Friday, February 27, 2015
Greece’s Syriza and Europe must be patient and pragmatic
February 27, 2015
For a cash-strapped government, pleasing both one’s creditors and one’s voters is always tricky. The letter sent this week from Greece’s Syriza government to the eurogroup of finance ministers was a list of pragmatic concessions wrapped in the language of ideological defiance.
The proposals are intended to win Greece an extension of the current bailout programme for four months, whereupon a comprehensive revision of the terms and conditions of the rescue can take place.

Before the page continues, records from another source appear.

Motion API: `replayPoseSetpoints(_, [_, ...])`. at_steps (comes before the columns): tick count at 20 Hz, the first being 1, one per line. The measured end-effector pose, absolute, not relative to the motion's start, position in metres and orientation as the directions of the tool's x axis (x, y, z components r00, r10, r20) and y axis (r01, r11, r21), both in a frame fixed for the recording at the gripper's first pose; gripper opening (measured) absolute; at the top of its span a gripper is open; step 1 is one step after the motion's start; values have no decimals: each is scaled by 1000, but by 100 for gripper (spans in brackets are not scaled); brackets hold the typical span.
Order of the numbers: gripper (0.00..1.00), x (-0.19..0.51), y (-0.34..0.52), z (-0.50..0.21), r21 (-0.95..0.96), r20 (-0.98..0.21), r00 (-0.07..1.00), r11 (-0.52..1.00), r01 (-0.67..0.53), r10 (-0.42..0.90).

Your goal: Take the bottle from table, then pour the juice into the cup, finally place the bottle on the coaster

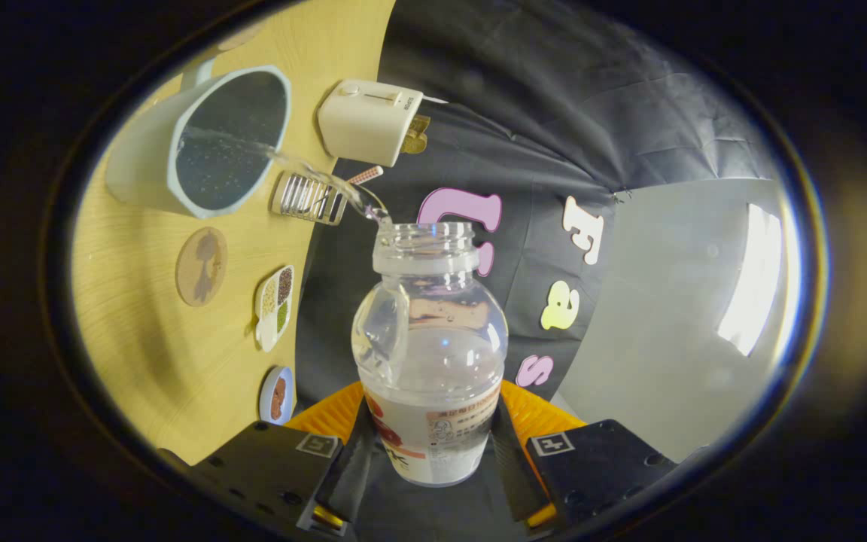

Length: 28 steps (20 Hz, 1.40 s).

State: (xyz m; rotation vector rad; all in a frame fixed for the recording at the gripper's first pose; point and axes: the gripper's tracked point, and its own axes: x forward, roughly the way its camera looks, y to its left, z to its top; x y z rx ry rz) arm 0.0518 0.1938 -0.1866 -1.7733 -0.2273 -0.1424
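Observation:
My gripper (430,444) is shut on a clear, uncapped plastic bottle (430,354), with both fingers pressing its labelled lower body. The whole view is rolled sideways, so the bottle is tipped over the wooden table (140,354). A thin clear stream (313,172) leaves the bottle's mouth and arcs into the pale blue cup (215,143) beyond the fingers. Liquid lies in the cup's dark inside. A round brown coaster (202,266) lies flat on the table just next to the cup.
A white toaster (368,120) stands at the table's edge by the booth wall. A small metal rack (308,197) sits between toaster and cup. A divided white dish (275,305) and a small blue plate (277,395) lie near the coaster.

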Motion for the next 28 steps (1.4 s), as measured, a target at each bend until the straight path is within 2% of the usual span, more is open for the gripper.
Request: replayPoseSetpoints(28, [77,50,205,-179,-910,256,957,-300,285,133])
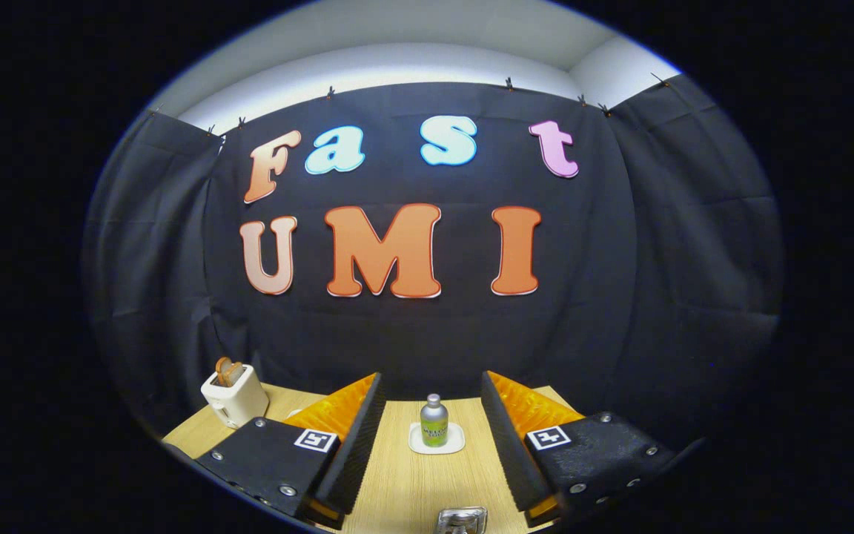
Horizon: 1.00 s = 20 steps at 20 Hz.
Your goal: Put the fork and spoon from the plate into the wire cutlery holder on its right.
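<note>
Gripper view, gripper (431, 415) held with fingers spread and grasping nothing, pale wooden table (405, 482), bottle (434, 420) on small white dish (437, 443) between them, toaster (234, 395) beside black cloth wall (657, 297).

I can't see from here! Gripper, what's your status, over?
Gripper open, holding nothing. Bottle on small white dish ahead between the fingers. Toaster off to one side. Metal object below, unclear what.

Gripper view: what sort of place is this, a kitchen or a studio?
Most likely a staged booth, not a real kitchen. A black cloth wall hangs clipped behind a wooden table set with a toaster and a small bottle on a coaster. The gripper is open, the bottle just ahead of it.
</note>
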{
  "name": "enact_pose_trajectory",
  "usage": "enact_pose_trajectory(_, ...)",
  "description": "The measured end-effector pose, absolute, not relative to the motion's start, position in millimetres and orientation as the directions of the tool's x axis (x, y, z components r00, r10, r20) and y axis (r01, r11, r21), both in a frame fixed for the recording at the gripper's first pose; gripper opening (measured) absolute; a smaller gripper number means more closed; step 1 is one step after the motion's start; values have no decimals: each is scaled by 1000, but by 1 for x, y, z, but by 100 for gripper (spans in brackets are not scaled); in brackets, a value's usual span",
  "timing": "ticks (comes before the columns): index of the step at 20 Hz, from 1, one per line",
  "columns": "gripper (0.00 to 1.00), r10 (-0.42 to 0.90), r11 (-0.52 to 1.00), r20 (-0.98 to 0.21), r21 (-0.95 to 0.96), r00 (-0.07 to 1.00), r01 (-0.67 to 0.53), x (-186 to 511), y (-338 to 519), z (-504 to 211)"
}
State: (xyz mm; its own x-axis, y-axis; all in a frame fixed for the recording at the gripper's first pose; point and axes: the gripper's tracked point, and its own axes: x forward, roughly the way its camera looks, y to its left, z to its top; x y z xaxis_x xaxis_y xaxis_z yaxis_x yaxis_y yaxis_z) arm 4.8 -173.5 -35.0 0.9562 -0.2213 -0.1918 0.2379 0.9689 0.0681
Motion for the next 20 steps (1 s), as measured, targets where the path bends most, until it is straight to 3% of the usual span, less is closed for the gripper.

Overall, its tone seems reasonable and represents a welcome retreat from unrealistic promises Syriza has made to its voters. Yet the cool response to the letter from the other two creditor institutions in what Greece no longer wants to call the “troika” — the International Monetary Fund and the European Central Bank — highlights how much trust has been damaged in the course of fractious negotiations.
Having sensibly left most of the business of negotiating the programme to the eurogroup, the ECB nonetheless felt the need to raise the alarm about the weakness of Greece’s promises. In particular it issued a cryptic warning about the need to “stabilise the payment culture”, assumed to be concern about plans for a freeze on banks foreclosing on mortgages. The IMF said it was worried about the failure to make firm commitments in a number of areas, including reforms to Greece’s chaotic VAT regime and sclerotic labour market.